__Work task__: Would you please transcribe, exactly as written, the lines of the entries below starting at the one that holds "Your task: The" and ending at the one that holds "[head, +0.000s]", both included?

__Extracted records__:
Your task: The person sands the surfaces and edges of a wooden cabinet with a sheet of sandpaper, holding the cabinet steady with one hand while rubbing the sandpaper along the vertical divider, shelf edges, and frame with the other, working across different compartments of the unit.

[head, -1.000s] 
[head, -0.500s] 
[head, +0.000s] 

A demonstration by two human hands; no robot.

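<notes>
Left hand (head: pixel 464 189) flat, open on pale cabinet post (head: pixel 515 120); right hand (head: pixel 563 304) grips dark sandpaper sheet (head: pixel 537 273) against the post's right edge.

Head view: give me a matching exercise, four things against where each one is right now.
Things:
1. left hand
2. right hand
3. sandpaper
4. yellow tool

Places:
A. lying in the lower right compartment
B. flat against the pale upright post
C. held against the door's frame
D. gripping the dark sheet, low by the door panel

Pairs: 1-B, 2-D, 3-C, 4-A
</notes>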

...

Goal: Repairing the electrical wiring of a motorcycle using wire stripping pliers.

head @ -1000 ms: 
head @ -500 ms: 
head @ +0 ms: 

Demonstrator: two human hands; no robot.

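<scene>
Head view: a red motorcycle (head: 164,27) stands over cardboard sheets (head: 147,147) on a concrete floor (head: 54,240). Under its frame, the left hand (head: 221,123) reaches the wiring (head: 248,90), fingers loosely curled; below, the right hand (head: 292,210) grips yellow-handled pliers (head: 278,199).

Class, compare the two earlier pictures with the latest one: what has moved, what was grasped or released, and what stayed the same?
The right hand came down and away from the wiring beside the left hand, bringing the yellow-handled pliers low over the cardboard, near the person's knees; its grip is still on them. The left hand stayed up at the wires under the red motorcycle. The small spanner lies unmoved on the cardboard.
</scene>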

__Solution to this problem__:
Your task: The person sands the surfaces and edges of a wooden cabinet with a sheet of sandpaper, holding the cabinet steady with one hand while rubbing the sandpaper along the vertical divider, shelf edges, and frame with the other, working across different compartments of the unit.

[head, -1.000s] 
[head, -0.500s] 
[head, +0.000s] 

There's no more to the answer.